In Sedley’s book, however, ‘creationism’ is stipulated to be ‘the thesis that the world’s structure and contents can be adequately explained only by postulating at least one intelligent designer, a creator god’ (p. xvii). If I understand correctly, this thesis can be analysed as the conjunction of the following two propositions: (1) if the world as a whole is purposively organized we must postulate an external creator; (2) the world as a whole is purposively organized. These two propositions form the premises of a teleological argument for the existence of God.
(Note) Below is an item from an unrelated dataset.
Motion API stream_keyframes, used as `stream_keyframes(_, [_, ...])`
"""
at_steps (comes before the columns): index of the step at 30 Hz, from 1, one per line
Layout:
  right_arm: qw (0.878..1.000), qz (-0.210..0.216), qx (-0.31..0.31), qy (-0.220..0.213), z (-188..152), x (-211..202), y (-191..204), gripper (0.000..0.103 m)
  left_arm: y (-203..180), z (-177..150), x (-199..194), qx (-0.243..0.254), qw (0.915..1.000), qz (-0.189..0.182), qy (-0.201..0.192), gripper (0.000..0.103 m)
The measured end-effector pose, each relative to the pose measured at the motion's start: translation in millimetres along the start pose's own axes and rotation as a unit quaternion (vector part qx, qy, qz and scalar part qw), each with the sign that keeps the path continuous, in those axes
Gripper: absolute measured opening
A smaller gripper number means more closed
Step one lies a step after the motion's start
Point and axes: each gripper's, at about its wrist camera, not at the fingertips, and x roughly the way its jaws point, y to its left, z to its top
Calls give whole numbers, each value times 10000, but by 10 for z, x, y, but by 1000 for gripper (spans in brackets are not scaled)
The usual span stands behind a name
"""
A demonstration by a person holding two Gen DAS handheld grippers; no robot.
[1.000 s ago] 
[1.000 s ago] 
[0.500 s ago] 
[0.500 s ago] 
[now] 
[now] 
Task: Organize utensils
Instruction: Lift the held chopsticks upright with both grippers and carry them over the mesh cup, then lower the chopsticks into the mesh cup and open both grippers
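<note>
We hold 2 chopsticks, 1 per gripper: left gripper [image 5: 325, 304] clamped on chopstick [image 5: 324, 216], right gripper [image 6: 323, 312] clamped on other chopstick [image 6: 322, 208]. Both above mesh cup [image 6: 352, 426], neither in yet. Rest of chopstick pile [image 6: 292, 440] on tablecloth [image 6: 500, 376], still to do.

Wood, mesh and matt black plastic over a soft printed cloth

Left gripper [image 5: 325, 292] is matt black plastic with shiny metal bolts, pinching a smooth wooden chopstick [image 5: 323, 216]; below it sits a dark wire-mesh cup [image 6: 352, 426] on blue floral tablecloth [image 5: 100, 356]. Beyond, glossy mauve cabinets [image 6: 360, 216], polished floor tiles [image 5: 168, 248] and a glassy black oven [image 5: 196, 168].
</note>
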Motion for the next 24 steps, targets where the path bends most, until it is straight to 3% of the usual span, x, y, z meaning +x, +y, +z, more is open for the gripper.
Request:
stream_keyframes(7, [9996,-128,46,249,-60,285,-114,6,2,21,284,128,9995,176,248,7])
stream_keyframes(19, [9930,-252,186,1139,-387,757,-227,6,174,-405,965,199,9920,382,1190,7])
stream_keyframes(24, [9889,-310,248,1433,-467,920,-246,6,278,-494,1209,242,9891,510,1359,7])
A more traditional term for the position that affirms both of these premises I think would be ‘cosmic external teleology’. It does not seem to entail the doctrine that the world has been created in time (which is no doubt why many later Platonists could adhere to it without affirming this controversial doctrine). Since it does not, it is not so easy to see what reason there is for calling it ‘creationism’.
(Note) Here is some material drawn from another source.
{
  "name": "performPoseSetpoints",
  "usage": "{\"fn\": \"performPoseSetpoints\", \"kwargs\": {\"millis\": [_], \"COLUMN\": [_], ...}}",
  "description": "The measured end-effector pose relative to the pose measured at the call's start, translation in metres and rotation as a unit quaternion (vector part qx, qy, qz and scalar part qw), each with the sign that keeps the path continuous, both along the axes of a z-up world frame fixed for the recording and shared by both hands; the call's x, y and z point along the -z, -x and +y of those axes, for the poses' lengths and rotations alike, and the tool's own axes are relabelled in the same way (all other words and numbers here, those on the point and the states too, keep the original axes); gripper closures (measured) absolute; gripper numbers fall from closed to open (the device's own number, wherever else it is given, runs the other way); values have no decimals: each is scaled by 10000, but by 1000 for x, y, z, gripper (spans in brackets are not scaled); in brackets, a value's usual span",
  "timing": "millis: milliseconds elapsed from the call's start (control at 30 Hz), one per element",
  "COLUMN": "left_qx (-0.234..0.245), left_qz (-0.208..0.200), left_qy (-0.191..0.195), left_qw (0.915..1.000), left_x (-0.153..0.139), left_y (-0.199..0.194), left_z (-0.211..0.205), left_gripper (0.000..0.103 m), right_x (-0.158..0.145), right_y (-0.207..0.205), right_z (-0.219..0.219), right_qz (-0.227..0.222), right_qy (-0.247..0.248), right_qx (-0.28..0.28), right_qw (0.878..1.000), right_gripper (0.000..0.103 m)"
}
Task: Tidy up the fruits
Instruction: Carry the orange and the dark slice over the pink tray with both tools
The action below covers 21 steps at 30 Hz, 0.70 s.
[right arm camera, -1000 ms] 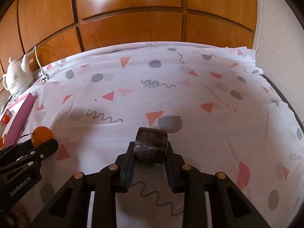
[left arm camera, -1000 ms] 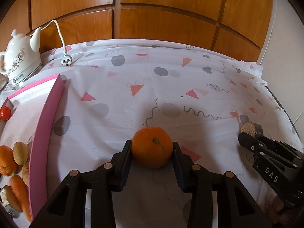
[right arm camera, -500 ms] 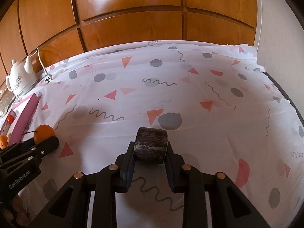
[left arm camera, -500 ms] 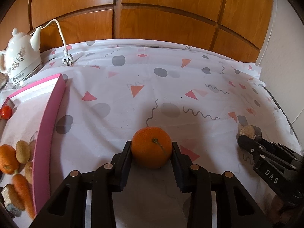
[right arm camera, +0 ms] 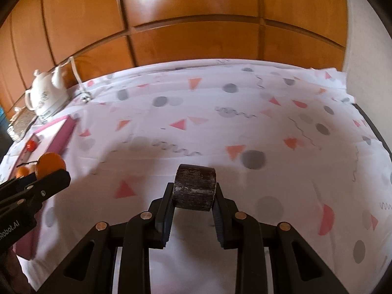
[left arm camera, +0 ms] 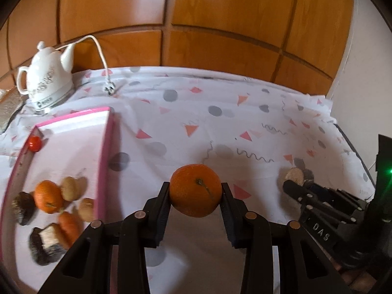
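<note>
The left gripper (left arm camera: 196, 192) pinches an orange (left arm camera: 195, 189); the right gripper (right arm camera: 194, 192) pinches a dark log-like piece (right arm camera: 194, 186). Several items already lie in the pink tray (left arm camera: 104, 161) at nine o'clock, so both held pieces remain unplaced.

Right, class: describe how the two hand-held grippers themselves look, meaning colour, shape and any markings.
Both are matte black plastic. The left hand-held gripper and the right hand-held gripper each have two angular, cut-out arms with round brass-coloured pins at the joints and ribbed finger pads. White lettering on their sides reads "DAS" on the right one and "Robot.AI" on the left. No cables or sleeves show.
</note>
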<state>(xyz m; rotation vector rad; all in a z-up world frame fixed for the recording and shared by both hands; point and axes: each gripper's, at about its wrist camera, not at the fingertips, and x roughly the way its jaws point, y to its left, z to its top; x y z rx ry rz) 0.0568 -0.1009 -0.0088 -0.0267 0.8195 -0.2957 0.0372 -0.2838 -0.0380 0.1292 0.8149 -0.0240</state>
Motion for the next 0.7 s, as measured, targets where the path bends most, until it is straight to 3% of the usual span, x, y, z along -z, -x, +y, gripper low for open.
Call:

Timaeus in the eponymous Platonic dialogue does (on a literal interpretation) affirm the doctrine that the world has been created in time (but not on the basis of the teleological argument). He certainly subscribes to premise (2) of the teleological argument, and arguably he is committed also to premise (1). He is thus a ‘cosmic external teleologist’, but also a ‘creationist’ in the standard sense that he posits a creation of the world in time (if one from pre-existent matter). And so it is hardly a coincidence that a literal interpretation of the Timaeus plays a pivotal part in Sedley’s narrative, inasmuch as Plato’s ‘likely account’, on the one hand, represents a conscious effort to draw out the implications of earlier teleologically oriented natural philosophy; and, on the other hand, provides a point of reference for all later developments, which are understood by Sedley (if I am not mistaken) as being either attacks on it or attempts to defend it.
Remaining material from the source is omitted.